Over the past few years, as a result of continuing investment in technology, which in turn attracted creative talent from all over the world, we have emerged as the global leaders in a rapidly growing business. In the visual effects category at last year’s Oscars, five of the six nominees, including the eventual winner, were British. We employ the very best talent from around the world, regardless of nationality, and in very large numbers. Of the total workforce in the sector, depending on their grade, between 31% and 35% are EU nationals, and a further 12% are from non-EU countries. In our largest companies, the figures are even starker, ranging between 41% and 45% from the EU alone. Even these percentages increase, topping 50%, when you focus on ultra-high-end jobs in 3D and virtual reality. Are we seriously going to jeopardise a pre-eminence that has taken 50 years to build by requiring up to half the workforce to leave? Of course we are not. So why not dissolve their insecurity and tell them how very welcome and valuable they are to our society and our economy?
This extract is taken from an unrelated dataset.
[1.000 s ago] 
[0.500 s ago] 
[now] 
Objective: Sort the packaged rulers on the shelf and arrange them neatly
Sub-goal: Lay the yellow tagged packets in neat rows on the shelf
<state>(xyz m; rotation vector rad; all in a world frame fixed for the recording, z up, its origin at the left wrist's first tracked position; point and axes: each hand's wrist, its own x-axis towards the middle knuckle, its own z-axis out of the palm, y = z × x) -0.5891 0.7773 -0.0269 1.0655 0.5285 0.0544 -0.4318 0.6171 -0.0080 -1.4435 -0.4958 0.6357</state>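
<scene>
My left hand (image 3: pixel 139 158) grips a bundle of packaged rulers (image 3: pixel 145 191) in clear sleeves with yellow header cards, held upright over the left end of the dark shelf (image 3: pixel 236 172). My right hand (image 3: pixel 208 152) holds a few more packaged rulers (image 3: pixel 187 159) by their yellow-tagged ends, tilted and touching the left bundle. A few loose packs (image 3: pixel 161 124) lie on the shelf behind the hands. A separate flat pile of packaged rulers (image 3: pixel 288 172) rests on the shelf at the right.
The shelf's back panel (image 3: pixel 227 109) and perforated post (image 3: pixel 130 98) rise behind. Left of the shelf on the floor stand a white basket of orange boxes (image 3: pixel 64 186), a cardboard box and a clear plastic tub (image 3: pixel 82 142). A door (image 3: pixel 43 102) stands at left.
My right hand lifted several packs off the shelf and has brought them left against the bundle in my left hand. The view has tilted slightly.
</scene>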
Finally, before this debate, like so many others, gets swamped by economic data, here is a flat-out plea to the Minister. As well as the economics, there is a huge moral issue at stake here. Let us be clear: we, Britain, caused this rift. Europe is the injured party. In such a situation surely we should seek to retain a little of the moral high ground by clearly and unequivocally guaranteeing the right to stay to those hundreds of thousands of hard-working, taxpaying, economically active people who add so much to the vibrancy of London in particular and the nation in general. At present we appear to be subjecting them to some form of prisoner exchange programme, treating them as high-stakes bargaining chips. These are people, not chips—people who last June’s unfortunate vote suddenly made vulnerable. As the noble Lord just said, surely as a nation we are better than that. Surely we should immediately and generously embrace them in the hope that Europe will see the good sense of doing likewise, which I suggest it unquestionably will.
In her speech this week the Prime Minister said:
“We will continue to attract the brightest and the best”,
ensuring that immigration continues to bring benefits in addressing skills shortages where they exist. Here is her golden opportunity, without delay, to put her words into action. I beg the Minister, when he replies, to add his voice to what is already a clear majority of the will of this House that we make an unequivocal declaration of the right to stay and remove uncertainty from so many valuable and entirely innocent lives. This we can and must do.